→ **EXERCISE INSTRUCTIONS**
Leaving out every picture, quote the data below exactly as it appears.

→ **EXERCISE DATA**
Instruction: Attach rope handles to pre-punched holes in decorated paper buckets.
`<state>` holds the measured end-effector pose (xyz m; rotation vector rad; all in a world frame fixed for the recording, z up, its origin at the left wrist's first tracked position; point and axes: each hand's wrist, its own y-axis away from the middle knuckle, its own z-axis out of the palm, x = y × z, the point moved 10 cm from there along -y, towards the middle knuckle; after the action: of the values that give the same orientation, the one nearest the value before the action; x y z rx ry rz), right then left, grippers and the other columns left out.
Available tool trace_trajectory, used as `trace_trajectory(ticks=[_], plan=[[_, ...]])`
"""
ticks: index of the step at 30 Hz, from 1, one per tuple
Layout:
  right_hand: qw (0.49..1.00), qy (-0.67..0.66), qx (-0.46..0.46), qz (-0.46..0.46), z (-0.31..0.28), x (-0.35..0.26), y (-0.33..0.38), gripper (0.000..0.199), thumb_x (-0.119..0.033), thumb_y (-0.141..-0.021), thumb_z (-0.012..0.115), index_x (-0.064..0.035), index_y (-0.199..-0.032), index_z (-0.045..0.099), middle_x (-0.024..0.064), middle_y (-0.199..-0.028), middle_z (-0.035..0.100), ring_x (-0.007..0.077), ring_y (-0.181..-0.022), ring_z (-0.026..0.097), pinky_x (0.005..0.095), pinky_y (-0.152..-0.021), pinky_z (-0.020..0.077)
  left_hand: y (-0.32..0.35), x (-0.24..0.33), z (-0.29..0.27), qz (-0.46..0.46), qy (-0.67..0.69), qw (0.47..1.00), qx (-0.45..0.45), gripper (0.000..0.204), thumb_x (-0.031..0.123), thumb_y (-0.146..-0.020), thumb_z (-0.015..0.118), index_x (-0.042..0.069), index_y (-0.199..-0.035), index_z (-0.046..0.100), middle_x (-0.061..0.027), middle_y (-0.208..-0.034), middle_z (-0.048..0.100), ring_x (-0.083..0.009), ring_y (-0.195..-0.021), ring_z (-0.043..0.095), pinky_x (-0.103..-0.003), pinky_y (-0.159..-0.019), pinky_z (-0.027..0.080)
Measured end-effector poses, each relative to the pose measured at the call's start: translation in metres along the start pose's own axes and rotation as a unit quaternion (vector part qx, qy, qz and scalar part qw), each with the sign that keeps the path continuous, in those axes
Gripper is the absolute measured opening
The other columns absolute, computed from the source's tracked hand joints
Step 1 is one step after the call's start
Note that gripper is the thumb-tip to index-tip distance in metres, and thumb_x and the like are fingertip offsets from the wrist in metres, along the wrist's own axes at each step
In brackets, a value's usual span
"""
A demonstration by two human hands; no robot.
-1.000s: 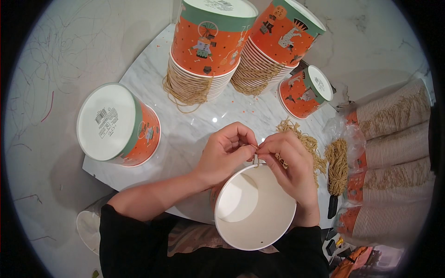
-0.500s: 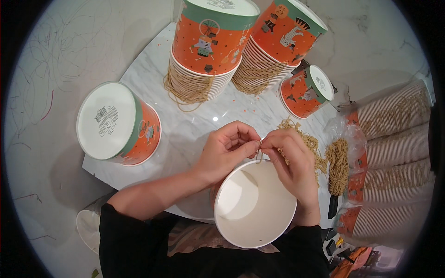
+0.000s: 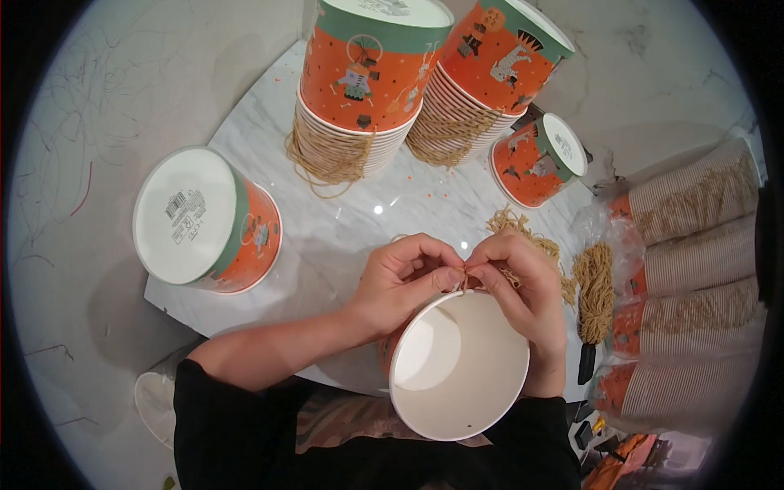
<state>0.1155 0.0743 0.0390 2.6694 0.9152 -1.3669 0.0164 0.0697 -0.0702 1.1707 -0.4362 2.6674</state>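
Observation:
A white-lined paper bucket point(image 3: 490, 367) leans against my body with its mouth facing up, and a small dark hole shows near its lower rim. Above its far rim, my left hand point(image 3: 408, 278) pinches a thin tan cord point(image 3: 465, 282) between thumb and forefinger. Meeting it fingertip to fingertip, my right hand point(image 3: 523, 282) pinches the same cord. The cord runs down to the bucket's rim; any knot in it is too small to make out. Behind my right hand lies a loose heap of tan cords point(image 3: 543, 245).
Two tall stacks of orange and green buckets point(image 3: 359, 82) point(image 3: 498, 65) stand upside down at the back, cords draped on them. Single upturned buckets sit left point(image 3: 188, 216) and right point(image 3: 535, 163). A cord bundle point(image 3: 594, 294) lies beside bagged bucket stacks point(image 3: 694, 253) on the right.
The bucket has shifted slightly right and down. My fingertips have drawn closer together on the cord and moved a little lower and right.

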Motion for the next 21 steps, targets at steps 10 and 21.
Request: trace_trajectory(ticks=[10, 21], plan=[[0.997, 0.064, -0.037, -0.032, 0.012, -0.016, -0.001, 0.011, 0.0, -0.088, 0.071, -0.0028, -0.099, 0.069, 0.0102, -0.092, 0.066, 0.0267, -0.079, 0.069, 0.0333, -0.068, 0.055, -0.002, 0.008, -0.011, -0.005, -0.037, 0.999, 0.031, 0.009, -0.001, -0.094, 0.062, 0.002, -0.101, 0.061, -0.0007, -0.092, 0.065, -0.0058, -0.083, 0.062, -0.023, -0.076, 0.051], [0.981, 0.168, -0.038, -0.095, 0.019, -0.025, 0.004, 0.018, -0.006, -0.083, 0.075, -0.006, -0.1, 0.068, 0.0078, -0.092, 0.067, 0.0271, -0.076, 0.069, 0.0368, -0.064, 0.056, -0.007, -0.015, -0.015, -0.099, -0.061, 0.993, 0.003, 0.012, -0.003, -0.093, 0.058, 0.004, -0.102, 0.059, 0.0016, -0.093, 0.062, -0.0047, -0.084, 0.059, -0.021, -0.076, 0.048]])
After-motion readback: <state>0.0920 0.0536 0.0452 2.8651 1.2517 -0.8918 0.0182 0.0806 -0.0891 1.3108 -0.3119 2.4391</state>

→ **RESPONSE TO THIS EXERCISE**
Instruction: Attach rope handles to pre-punched holes in decorated paper buckets.
`<state>` holds the measured end-effector pose (xyz m; rotation vector rad; all in a world frame fixed for the recording, z up, its origin at the left wrist's first tracked position; point and axes: each hand's wrist, its own y-axis away from the middle knuckle, its own z-axis out of the palm, x = y × z, the point moved 10 cm from there along -y, towards the middle knuckle; after the action: of the values that give the same orientation, the one nearest the value before the action; x y z rx ry rz), right then left, grippers and the other columns left out.
Available tool trace_trajectory, used as `trace_trajectory(ticks=[_], plan=[[_, ...]])`
"""
ticks: index of the step at 30 Hz, from 1, one per tuple
Layout:
  right_hand: qw (0.49..1.00), qy (-0.67..0.66), qx (-0.46..0.46), qz (-0.46..0.46), z (-0.31..0.28), x (-0.35..0.26), y (-0.33..0.38), gripper (0.000..0.199), thumb_x (-0.119..0.033), thumb_y (-0.141..-0.021), thumb_z (-0.012..0.115), index_x (-0.064..0.035), index_y (-0.199..-0.032), index_z (-0.045..0.099), middle_x (-0.024..0.064), middle_y (-0.199..-0.028), middle_z (-0.035..0.100), ring_x (-0.007..0.077), ring_y (-0.181..-0.022), ring_z (-0.026..0.097), pinky_x (0.005..0.095), pinky_y (-0.152..-0.021), pinky_z (-0.020..0.077)
  left_hand: y (-0.32..0.35), x (-0.24..0.33), z (-0.29..0.27), qz (-0.46..0.46), qy (-0.67..0.69), qw (0.47..1.00), qx (-0.45..0.45), gripper (0.000..0.204), thumb_x (-0.031..0.123), thumb_y (-0.146..-0.020), thumb_z (-0.015..0.118), index_x (-0.042..0.069), index_y (-0.199..-0.035), index_z (-0.046..0.100), middle_x (-0.061..0.027), middle_y (-0.208..-0.034), middle_z (-0.048..0.100), ring_x (-0.083..0.009), ring_y (-0.195..-0.021), ring_z (-0.043..0.095), pinky_x (-0.103..-0.003), pinky_y (-0.159..-0.019), pinky_z (-0.027..0.080)
Measured end-effector poses, each relative to the pose measured at the call's start: translation in metres along the start pose's own axes and rotation as a unit quaternion (vector part qx, qy, qz and scalar part qw), each with the sign that keeps the path continuous, in those axes
Gripper is the absolute measured opening
The other columns absolute, computed from the source's tracked hand joints
Step 1 is one step after the call's start
Note that gripper is the thumb-tip to index-tip distance in metres, and thumb_x and the like are fingertip offsets from the wrist in metres, along the wrist's own axes at each step
In brackets, a value's usual span
"""
A demonstration by two human hands; no robot.
-1.000s: 
-0.500s: 
+0.000s: 
<state>0.1155 0.0743 0.0390 2.6694 0.9152 -1.3669 0.0164 0.0697 -0.0702 1.1707 -0.4362 2.6674</state>
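Observation:
A white-lined paper bucket point(image 3: 490, 367) leans against my body with its mouth facing up, and a small dark hole shows near its lower rim. Above its far rim, my left hand point(image 3: 408, 278) pinches a thin tan cord point(image 3: 465, 282) between thumb and forefinger. Meeting it fingertip to fingertip, my right hand point(image 3: 523, 282) pinches the same cord. The cord runs down to the bucket's rim; any knot in it is too small to make out. Behind my right hand lies a loose heap of tan cords point(image 3: 543, 245).
Two tall stacks of orange and green buckets point(image 3: 359, 82) point(image 3: 498, 65) stand upside down at the back, cords draped on them. Single upturned buckets sit left point(image 3: 188, 216) and right point(image 3: 535, 163). A cord bundle point(image 3: 594, 294) lies beside bagged bucket stacks point(image 3: 694, 253) on the right.
The bucket has shifted slightly right and down. My fingertips have drawn closer together on the cord and moved a little lower and right.
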
Motion for the next 21 steps, targets at steps 10 and 21.
Request: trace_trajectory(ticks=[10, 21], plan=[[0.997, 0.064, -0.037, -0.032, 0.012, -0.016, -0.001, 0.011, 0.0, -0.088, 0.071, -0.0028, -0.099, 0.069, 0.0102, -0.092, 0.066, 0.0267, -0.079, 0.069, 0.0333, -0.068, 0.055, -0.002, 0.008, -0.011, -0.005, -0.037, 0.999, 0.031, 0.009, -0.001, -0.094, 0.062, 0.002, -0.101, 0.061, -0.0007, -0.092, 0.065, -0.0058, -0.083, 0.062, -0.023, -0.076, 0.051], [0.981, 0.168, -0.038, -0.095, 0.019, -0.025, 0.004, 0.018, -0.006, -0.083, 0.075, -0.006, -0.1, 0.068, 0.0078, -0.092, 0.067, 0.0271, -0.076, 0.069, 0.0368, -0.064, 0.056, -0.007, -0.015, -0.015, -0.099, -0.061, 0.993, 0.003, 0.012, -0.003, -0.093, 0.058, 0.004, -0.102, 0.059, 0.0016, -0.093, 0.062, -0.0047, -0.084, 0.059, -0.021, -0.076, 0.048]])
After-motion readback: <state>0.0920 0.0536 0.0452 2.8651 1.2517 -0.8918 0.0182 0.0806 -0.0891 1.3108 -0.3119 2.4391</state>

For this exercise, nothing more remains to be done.